Action to recover upon an account stated for goods sold and delivered to defendant consisting of groceries. The defense is a general denial. Although there is no direct proof of the fact, it may be assumed from the record and papers that at the time the goods were delivered the defendant was a married woman living with her husband. The evidence shows that the plaintiff sent defendant a statement of the amount due, and for several months thereafter sent her an account rendered, stating the amount; that defendant never objected or made any answer whatever.
[1, 2] Of course, in order to maintain the action, it was obligatory upon the plaintiff to show some original transactions between the parties as a foundation for an account stated. The judgment of the court, dismissing the complaint and taking the case away from the jury, we assume, was based upon the failure of plaintiff to establish any original transactions. There is sufficient evidence in the record, we think, to have warranted letting the question go to the jury, unless such evidence was clearly inadmissible and incompetent. There is evidence that defendant personally ordered some of the goods from plaintiff, and that there was a passbook in her name in which orders and deliveries were entered. There is also evidence that the plaintiff brought an action against the husband of defendant to recover the price for the same goods; that upon that trial the defendant was a witness for her husband, the defendant in that action, and testified that the credit for the goods in question was given to her. The attorney for the plaintiff in the case at bar was also attorney for the plaintiff in the case against the husband of this defendant. He took the witness stand and testified, in substance, as follows:
“I am the attorney for the plaintiff. I was also the attorney for the plaintiff in the case of this plaintiff against Louis Frazin [defendant’s husband], As such attorney, I examined this defendant as a witness, who testified in that case. She testified in substance that in 1909 and 1910 she resided at No. 677 West End avenue, and during that time had given orders to the plaintiff; that such orders were given upon her own credit, and, being asked upon that trial whether she pledged her own credit or the credit, of her husband, she replied that she pledged her own credit.”
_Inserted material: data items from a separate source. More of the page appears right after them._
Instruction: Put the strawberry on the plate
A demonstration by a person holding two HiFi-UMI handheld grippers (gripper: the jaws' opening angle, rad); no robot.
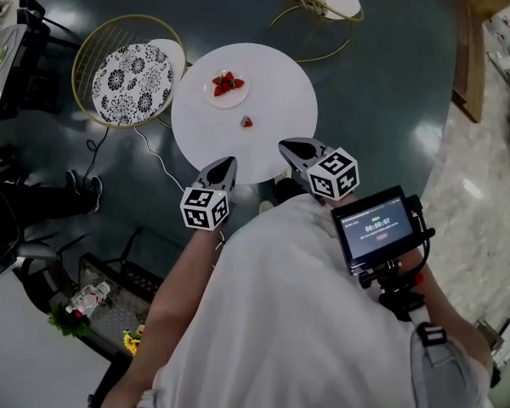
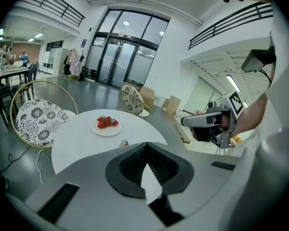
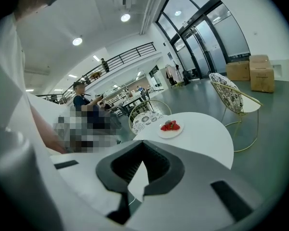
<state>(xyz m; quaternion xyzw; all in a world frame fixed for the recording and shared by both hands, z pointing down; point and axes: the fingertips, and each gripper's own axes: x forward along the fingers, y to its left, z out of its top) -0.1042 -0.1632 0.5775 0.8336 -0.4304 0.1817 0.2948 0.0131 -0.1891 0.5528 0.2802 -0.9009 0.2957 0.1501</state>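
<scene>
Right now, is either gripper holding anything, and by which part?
Nothing is held. The left gripper and the right gripper are both shut and empty; the loose strawberry lies on the table, apart from both.

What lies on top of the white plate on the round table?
A heap of red strawberries, covering the middle of the plate; their exact count is unclear. Another strawberry lies apart on the table.

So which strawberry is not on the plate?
The lone strawberry lying on the bare table, just off the plate; the others sit piled on the plate.
</scene>
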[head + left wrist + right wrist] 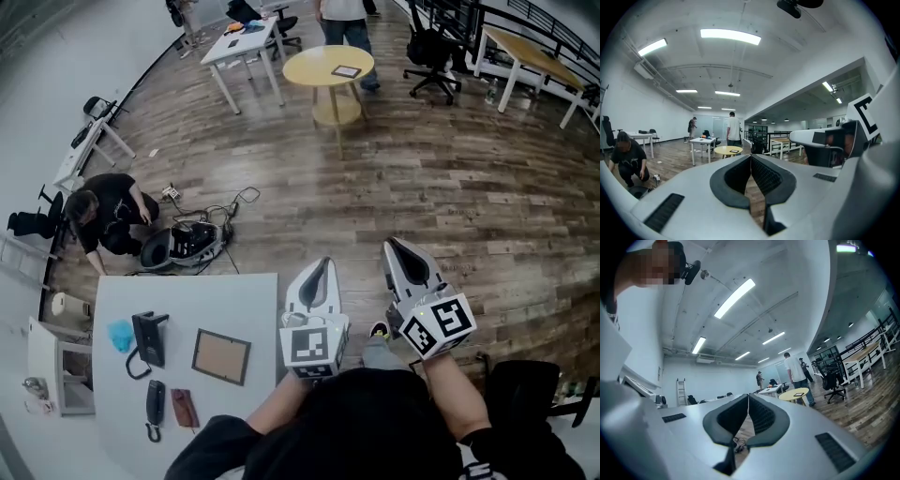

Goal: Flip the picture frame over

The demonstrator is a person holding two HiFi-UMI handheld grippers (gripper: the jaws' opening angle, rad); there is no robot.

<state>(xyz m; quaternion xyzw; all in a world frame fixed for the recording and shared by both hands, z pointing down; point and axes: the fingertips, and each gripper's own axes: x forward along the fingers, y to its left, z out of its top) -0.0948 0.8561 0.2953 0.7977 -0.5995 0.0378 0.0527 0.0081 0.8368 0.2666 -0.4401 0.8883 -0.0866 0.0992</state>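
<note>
The picture frame (pixel 221 356) lies flat on the white table (pixel 253 300) at the lower left of the head view, with a plain brown panel facing up. Both grippers hang over the wood floor to the right of the table, apart from the frame. My left gripper (pixel 323 265) is just past the table's right edge, and its jaws meet at the tips with nothing between them (pixel 751 157). Further right, my right gripper (pixel 394 246) is also shut and empty (pixel 748 396). Neither gripper view shows the frame.
On the table also lie a black desk phone (pixel 148 339), a handset (pixel 155 405), a brown wallet (pixel 184 408) and a blue item (pixel 120 335). A person (pixel 108 220) crouches by cables and gear (pixel 187 244) beyond the table. A yellow round table (pixel 329 67) stands further off.
</note>
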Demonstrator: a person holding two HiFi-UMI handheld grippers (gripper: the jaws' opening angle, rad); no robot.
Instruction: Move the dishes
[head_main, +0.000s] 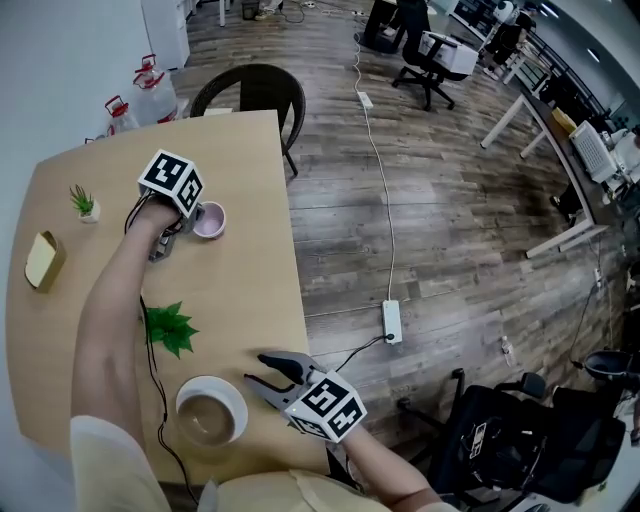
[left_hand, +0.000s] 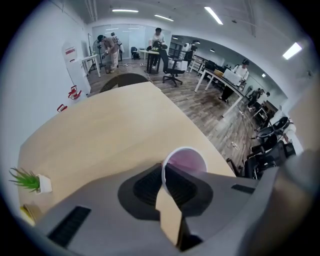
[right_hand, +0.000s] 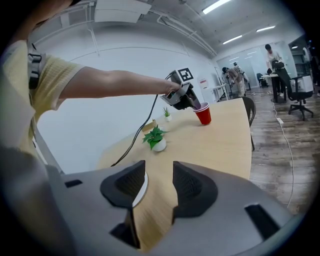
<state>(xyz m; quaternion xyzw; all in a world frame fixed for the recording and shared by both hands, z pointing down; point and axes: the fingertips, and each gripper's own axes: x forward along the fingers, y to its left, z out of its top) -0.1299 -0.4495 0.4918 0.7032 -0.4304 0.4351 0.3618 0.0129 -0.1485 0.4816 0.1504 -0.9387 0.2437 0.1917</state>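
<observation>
A red cup with a pale pink inside (head_main: 210, 220) stands near the right side of the wooden table (head_main: 250, 270). My left gripper (head_main: 195, 214) is shut on its rim; in the left gripper view the jaws pinch the cup's white rim (left_hand: 163, 170) at its near wall. A white bowl with a brownish inside (head_main: 212, 410) sits at the table's near edge. My right gripper (head_main: 258, 368) is open just to the bowl's right. In the right gripper view the bowl's rim (right_hand: 141, 187) shows beside the left jaw, apart from the gripper (right_hand: 159, 175), and the cup (right_hand: 203, 114) is far ahead.
A leafy green plant (head_main: 168, 328) stands between bowl and cup, with a cable running past it. A small potted plant (head_main: 84, 203) and a yellowish block (head_main: 42, 260) lie at the left. A dark chair (head_main: 250, 90) is at the far end. The table's right edge drops to the floor.
</observation>
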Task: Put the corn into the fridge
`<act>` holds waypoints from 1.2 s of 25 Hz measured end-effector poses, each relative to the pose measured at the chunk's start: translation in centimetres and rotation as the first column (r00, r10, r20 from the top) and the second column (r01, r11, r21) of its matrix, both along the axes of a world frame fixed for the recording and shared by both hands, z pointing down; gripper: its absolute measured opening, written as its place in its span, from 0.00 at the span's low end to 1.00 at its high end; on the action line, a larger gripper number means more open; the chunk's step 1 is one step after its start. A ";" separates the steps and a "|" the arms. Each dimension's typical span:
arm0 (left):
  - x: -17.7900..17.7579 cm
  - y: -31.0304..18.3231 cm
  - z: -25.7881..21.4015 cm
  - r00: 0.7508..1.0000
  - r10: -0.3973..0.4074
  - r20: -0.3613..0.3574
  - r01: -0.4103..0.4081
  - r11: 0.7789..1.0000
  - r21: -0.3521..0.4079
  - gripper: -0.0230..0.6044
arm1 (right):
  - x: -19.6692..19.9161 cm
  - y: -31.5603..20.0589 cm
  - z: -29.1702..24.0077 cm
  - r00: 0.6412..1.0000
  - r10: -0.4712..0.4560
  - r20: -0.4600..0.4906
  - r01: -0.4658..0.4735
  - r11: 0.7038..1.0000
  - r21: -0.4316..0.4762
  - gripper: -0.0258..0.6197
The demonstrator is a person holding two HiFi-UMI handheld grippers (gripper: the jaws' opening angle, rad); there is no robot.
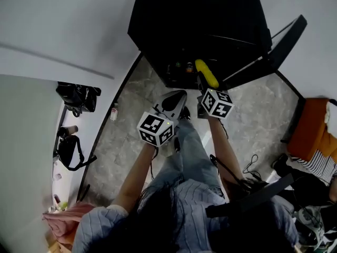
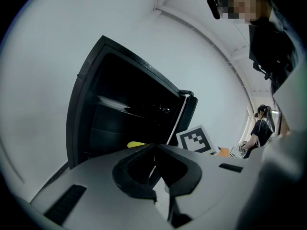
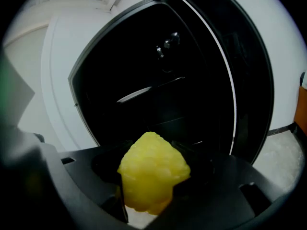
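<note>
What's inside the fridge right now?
The fridge is open but dark: one shelf shows, and a few small items low down. Whatever else it holds is lost in shadow. The corn hovers at the opening.

Open fridge (image 1: 200,20) on marbled floor (image 1: 129,123)

Head view: from above, steeply down on floor (image 1: 126,136), open fridge (image 1: 195,30) ahead. Left gripper view: low, tilted upward, fridge near. Right gripper view: right at fridge mouth, facing in. Common to all three: fridge interior, corn (image 1: 207,73).
</note>
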State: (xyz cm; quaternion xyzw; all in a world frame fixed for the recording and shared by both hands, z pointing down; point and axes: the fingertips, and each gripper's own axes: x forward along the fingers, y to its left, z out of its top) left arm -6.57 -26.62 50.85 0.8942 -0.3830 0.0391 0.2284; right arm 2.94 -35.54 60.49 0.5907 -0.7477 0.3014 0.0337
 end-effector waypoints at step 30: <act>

The plaintiff’s attorney also testified that he had the original stenographer’s minutes of that trial and would put them in evidence if counsel for defendant desired. Defendant’s counsel desired to see them, and they were shown him. All this testimony of plaintiff’s attorney was objected to, the objections were overruled, and exceptions duly taken. The defendant now contends most strenuously that this is the only evidence tending to establish the liability of defendant upon the original sale of the goods, and, being incompetent, was properly disregarded by the court in dismissing the complaint.
[3] His chief objection to its competence is that its admission violates section 830 of the Code of Civil Procedure. We do not think *646that that section of the Code has any application. The evidence simply proved an admission of the defendant against her interest. The fact that the admission was given under sanction of an oath and as a witness in a civil suit does not render it incompetent. It simply tends to make it stronger. The defendant was in court at the time this evidence was given by plaintiff’s attorney, and failed to take the stand and contradict it. That of itself is indication of its truth.
Judgment reversed, and new trial ordered, with costs to appellant to abide the event.
LEHMAN, J., concurs in result. PAGE, J„ concurs.